ACTIVITY:
Only the lines below, from the one with "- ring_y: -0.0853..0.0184" through the one with "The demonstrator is", are to be written out, exactly.
----- DATASET EXCERPT
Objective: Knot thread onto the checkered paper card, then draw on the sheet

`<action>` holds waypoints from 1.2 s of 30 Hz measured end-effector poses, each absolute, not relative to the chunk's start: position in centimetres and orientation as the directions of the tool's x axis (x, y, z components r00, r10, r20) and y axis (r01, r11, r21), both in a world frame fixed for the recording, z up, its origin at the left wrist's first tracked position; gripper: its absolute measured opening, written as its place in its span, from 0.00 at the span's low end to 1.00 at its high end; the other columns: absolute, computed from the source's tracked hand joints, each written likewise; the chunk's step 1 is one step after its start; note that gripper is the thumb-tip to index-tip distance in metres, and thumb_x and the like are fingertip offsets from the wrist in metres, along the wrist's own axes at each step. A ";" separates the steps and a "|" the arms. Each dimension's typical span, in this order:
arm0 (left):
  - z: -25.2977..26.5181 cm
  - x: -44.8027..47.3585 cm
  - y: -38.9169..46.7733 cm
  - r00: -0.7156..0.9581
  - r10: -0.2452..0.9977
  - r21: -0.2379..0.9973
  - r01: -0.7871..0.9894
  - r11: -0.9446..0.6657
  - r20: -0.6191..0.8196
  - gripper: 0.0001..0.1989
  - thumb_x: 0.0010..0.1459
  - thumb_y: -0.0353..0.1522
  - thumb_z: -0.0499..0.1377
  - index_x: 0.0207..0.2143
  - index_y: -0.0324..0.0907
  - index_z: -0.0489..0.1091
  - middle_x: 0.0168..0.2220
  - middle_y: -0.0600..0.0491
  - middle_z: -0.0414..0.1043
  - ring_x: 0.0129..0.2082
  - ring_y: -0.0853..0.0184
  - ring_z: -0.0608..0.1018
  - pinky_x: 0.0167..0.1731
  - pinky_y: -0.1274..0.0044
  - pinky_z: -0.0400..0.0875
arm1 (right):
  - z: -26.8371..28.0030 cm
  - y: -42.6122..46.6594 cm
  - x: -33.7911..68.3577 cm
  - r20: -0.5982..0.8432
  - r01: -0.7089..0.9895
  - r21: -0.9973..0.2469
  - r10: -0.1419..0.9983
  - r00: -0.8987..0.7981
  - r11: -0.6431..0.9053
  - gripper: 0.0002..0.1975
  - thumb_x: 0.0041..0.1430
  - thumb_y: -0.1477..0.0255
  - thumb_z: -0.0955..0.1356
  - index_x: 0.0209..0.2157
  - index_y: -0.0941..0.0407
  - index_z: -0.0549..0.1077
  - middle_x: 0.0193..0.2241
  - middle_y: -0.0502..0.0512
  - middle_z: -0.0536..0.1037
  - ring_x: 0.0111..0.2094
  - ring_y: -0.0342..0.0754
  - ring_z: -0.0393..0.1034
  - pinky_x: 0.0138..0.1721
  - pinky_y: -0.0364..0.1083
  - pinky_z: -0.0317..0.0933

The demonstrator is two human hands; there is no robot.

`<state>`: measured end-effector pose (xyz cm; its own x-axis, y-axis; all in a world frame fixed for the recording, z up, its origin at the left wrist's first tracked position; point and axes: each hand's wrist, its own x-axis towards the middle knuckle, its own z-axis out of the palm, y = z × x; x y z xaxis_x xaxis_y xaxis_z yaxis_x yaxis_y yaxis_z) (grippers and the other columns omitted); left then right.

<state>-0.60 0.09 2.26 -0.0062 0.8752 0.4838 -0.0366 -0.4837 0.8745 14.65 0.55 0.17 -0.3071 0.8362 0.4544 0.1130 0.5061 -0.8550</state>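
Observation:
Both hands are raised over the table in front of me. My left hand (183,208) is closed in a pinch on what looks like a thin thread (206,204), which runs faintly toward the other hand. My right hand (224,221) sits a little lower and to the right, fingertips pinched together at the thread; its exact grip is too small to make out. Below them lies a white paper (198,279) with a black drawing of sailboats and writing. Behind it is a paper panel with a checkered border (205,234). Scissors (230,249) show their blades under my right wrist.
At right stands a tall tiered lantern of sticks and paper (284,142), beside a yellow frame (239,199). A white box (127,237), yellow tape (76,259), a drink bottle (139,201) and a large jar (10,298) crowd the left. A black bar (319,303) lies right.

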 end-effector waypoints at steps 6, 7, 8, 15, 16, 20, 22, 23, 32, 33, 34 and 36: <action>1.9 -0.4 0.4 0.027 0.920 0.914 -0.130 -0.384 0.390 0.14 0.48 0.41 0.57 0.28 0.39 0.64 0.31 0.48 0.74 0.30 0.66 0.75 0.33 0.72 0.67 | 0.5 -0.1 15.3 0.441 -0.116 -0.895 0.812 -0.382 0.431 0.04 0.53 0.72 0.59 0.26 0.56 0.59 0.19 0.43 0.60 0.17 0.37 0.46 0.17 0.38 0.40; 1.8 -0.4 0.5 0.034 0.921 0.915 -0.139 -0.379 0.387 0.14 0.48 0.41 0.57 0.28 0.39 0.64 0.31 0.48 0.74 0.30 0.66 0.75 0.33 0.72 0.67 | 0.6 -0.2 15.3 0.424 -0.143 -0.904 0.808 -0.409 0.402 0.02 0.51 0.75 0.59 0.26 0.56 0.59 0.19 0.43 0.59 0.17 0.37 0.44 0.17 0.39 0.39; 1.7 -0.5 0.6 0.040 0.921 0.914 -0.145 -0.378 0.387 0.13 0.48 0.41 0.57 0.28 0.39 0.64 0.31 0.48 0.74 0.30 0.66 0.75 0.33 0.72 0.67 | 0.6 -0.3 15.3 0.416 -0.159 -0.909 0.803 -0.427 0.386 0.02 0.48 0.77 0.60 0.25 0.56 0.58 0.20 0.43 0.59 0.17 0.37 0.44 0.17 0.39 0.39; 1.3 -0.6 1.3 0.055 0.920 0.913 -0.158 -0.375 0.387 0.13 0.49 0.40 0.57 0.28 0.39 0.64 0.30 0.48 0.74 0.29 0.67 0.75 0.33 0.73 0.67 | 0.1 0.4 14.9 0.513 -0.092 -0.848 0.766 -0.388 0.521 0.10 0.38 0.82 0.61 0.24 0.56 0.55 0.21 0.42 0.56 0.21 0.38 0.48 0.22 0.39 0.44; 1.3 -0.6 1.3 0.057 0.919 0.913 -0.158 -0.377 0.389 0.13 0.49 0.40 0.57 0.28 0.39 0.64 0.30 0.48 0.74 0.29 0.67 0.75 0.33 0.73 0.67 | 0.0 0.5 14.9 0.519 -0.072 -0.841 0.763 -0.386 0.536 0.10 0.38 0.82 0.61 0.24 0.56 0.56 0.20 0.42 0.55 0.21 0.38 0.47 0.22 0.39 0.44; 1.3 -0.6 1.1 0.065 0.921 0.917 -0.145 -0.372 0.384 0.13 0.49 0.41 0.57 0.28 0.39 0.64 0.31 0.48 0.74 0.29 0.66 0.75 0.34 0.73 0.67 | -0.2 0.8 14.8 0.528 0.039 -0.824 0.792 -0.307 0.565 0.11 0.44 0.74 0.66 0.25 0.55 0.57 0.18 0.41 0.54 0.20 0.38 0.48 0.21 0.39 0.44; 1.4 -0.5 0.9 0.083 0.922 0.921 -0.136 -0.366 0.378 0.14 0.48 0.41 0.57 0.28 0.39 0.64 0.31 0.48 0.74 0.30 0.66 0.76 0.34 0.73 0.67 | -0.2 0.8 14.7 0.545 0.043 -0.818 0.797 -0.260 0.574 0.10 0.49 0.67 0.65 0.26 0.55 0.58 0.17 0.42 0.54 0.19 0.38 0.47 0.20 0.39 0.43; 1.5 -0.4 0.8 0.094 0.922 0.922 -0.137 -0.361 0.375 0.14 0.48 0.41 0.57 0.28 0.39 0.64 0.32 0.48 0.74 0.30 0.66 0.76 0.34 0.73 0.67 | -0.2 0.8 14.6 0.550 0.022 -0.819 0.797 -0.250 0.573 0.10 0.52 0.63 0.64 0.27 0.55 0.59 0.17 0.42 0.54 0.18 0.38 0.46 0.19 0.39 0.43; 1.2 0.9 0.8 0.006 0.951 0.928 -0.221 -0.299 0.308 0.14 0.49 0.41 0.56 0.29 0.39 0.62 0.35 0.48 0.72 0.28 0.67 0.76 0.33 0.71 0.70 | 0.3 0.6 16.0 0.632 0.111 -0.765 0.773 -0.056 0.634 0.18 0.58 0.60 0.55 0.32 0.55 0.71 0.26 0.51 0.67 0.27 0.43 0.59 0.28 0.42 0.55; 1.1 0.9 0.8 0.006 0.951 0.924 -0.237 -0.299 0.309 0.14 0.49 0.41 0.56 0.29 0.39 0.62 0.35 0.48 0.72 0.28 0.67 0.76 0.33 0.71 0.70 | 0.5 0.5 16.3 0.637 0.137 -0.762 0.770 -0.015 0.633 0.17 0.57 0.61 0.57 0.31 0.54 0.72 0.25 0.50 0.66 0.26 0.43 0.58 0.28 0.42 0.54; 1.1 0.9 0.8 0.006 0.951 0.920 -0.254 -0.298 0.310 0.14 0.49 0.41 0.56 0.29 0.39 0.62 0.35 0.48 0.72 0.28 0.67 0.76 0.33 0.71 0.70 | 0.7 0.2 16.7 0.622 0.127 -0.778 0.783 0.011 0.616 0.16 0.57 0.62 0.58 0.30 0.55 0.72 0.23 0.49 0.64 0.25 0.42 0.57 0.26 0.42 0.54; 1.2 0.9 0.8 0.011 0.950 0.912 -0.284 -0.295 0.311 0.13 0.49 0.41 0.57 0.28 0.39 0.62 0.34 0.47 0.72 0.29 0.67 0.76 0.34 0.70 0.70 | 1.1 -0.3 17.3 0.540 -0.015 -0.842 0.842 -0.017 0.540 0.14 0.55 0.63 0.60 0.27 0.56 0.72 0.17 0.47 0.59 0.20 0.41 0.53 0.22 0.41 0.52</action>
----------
ANSWER TO THIS EXERCISE:
  - ring_y: -0.0853..0.0184
  - ring_z: -0.0608..0.1018
  - pinky_x: 0.0167..0.1731
  - pinky_y: -0.1274..0.0044
  - pinky_z: -0.0400..0.0875
arm1 (right):
  - z: -26.8371..28.0030 cm
  - y: -42.6122..46.6594 cm
  - x: -33.7911..68.3577 cm
  - r20: -0.5982..0.8432
  - r01: -0.7089..0.9895
  - r21: -0.9973..0.2469
  - r10: -0.1419..0.9983
  - r00: -0.8987..0.7981
  - r11: -0.6431..0.9053
  - gripper: 0.0002..0.1975
  - thumb_x: 0.0041..0.1430
  - thumb_y: -0.1477..0.0255
  - thumb_z: -0.0955..0.1356
  - index_x: 0.0209..0.2157
  - index_y: -0.0941..0.0407
  - index_z: -0.0549..0.1077
  - middle_x: 0.0193..0.2241
  - middle_y: -0.0502..0.0512
  - middle_z: -0.0536..0.1037
  - ring_x: 0.0111..0.2094
  - ring_y: -0.0342..0.0754
  - ring_z: -0.0393..0.1034
  - pinky_x: 0.0138..0.1721
  - pinky_y: -0.0364..0.1083
  - pinky_z: -0.0317..0.0933

The demonstrator is two human hands; there is no robot.

Work on this exercise is complete.